Alpha-3 is a phase 2 trial with a pivotal design. It comprises around 220 DLBCL patients who are still in complete or partial response to front-line R-Chop, but who have minimum residual disease (MRD), as determined by Foresight’s Clarity ctDNA test. While the active cohort will get cema-cel, control involves the current standard for such patients of “watch and wait”. 

Allogene’s key contention is that simply watching and waiting isn’t good enough, as up to 30% of such patients will require second-line treatment, since the fact they’re MRD-positive suggests that they still have some disease present, even if technically they’ve not progressed.

The aim is for cema-cel to reduce risk of disease recurrence, and in an ideal world to eliminate the need for second-line autologous Car-T therapy. Alpha-3’s primary endpoint is event-free survival, with “events” based on MRD samples collected on day 45, month 3 and every three months for the first year.

April’s readout concerns a first futility analysis, based on a comparison of MRD clearance rates between the two cohorts. One mystery is why it’s taken so long to reach this; Alpha-3 started in mid-2024, and all that’s needed to trigger the analysis is the enrolment of 12 patients into each cohort; the analysis had once been expected in mid-2025.

Enrolment might not have been helped by concerns over toxicity: last August Allogene revealed that a patient in Alpha-3 had died.
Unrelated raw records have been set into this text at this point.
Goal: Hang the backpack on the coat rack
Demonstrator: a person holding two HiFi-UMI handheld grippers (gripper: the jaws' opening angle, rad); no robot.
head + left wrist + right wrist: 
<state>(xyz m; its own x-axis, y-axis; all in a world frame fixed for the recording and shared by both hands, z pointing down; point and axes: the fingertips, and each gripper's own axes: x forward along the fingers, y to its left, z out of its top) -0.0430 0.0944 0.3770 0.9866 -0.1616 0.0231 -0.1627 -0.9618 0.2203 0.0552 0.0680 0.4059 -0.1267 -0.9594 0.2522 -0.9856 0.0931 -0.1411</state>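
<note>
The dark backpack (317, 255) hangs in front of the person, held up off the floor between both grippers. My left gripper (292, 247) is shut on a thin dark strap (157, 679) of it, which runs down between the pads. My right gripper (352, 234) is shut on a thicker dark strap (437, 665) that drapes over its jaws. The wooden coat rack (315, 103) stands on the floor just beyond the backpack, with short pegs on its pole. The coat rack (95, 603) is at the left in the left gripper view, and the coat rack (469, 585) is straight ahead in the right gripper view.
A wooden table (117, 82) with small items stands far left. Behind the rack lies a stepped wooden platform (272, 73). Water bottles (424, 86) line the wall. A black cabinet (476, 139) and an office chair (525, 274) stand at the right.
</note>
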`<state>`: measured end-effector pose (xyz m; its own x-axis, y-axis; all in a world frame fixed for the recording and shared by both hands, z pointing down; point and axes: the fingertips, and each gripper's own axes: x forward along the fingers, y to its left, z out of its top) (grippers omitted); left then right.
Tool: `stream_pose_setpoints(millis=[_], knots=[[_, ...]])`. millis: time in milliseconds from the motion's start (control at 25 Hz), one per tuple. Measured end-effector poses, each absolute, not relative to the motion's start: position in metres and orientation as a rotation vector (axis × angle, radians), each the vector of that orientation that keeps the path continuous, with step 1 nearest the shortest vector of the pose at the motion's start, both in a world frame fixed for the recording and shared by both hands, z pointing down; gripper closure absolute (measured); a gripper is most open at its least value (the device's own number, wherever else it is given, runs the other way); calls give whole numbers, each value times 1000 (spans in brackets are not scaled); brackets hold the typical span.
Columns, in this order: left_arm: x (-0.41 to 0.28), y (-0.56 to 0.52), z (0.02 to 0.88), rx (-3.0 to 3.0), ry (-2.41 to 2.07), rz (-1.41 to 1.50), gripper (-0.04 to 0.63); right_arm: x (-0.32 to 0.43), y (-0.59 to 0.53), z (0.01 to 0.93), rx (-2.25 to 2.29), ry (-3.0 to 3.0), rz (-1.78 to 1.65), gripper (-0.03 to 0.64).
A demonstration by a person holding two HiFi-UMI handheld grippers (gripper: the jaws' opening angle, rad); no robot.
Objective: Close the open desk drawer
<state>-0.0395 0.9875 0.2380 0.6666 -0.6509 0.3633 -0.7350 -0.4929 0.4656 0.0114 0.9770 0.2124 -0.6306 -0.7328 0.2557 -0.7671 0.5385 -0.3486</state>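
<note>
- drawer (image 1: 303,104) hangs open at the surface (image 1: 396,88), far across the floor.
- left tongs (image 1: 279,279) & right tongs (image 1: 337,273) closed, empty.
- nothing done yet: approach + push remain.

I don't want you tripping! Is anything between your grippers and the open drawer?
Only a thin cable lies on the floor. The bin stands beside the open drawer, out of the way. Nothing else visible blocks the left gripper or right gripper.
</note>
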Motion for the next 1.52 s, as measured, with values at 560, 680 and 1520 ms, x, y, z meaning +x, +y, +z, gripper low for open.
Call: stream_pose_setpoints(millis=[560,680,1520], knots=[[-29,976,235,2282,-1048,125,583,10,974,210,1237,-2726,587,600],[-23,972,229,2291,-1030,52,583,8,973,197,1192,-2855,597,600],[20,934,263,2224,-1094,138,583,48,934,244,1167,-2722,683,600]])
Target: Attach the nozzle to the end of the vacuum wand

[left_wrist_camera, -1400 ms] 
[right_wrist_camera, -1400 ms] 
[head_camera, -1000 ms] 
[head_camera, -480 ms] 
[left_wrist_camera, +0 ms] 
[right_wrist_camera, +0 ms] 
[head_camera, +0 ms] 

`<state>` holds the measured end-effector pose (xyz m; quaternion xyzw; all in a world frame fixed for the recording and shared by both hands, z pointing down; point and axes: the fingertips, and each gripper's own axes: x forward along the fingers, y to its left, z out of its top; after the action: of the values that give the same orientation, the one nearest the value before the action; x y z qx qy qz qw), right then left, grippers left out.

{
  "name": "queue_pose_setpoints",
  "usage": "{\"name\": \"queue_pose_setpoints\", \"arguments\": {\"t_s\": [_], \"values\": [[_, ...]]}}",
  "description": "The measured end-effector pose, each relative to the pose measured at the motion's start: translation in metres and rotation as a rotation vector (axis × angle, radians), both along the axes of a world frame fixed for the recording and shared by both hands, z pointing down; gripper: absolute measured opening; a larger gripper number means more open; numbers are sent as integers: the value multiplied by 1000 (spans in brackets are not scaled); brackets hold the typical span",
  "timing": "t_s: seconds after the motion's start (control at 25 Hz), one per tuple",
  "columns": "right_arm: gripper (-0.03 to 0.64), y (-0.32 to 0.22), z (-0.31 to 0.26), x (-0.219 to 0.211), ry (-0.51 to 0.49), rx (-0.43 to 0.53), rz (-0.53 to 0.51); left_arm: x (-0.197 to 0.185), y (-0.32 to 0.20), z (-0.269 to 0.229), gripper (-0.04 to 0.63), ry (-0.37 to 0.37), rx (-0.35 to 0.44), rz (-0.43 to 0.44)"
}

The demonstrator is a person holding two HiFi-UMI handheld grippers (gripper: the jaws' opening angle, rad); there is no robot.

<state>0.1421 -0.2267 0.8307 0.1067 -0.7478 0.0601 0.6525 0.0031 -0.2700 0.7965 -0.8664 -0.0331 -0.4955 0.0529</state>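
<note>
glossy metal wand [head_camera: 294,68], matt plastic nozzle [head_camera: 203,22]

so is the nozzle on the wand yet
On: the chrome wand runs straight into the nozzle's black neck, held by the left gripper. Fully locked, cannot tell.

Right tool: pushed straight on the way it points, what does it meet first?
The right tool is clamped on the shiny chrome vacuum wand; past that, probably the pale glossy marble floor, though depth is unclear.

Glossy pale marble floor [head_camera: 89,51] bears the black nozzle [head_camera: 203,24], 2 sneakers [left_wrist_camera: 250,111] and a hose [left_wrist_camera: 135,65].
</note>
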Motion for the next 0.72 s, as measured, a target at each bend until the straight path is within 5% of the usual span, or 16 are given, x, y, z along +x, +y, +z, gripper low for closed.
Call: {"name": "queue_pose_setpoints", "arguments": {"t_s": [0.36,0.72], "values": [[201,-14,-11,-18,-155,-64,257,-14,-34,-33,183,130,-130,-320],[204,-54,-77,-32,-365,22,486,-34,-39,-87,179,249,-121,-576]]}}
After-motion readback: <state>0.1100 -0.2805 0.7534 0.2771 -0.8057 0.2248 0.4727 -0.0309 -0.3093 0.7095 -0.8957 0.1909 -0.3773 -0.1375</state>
However, it put the death down not to cema-cel but to an enhanced lymphodepletion regimen using its anti-CD52 antibody ALLO-647. Alpha-3 originally tested cema-cel with standard or ALLO-647 lymphodepletion, but after the death all ALLO-647 cohorts were axed.

Benchmark

While a statistically significant difference in EFS remains Alpha-3’s ultimate goal the immediate focus falls on MRD clearance; here Allogene has set a benchmark, saying a 25 to 30 percentage point absolute delta between cema-cel and control would represent the “most meaningful advance” in DLBCL since Rituxan.

Allogene expects around 20% of control patients to experience “spontaneous” MRD clearance, amounting to two or three of the 12 subjects, and that’s the baseline against which cema-cel will have to show its 25 to 30-point benefit. Logically it thus figures that Allogene expects six of 12 cema-cel patients to become MRD-negative.

Of course, the interim analysis will formally determine only whether Alpha-3 is futile or if it should continue, but Allogene disclosing such detailed expectations implies that actual MRD numbers will be revealed.

Yet to be determined is whether MRD clearance will amount to an EFS benefit – Allogene has said it’s unclear whether there’s a “linear” relationship between the two – and whether routine MRD status diagnosis will in future be accepted into standard practice. But a hit in April would at least dispel some of the doubts.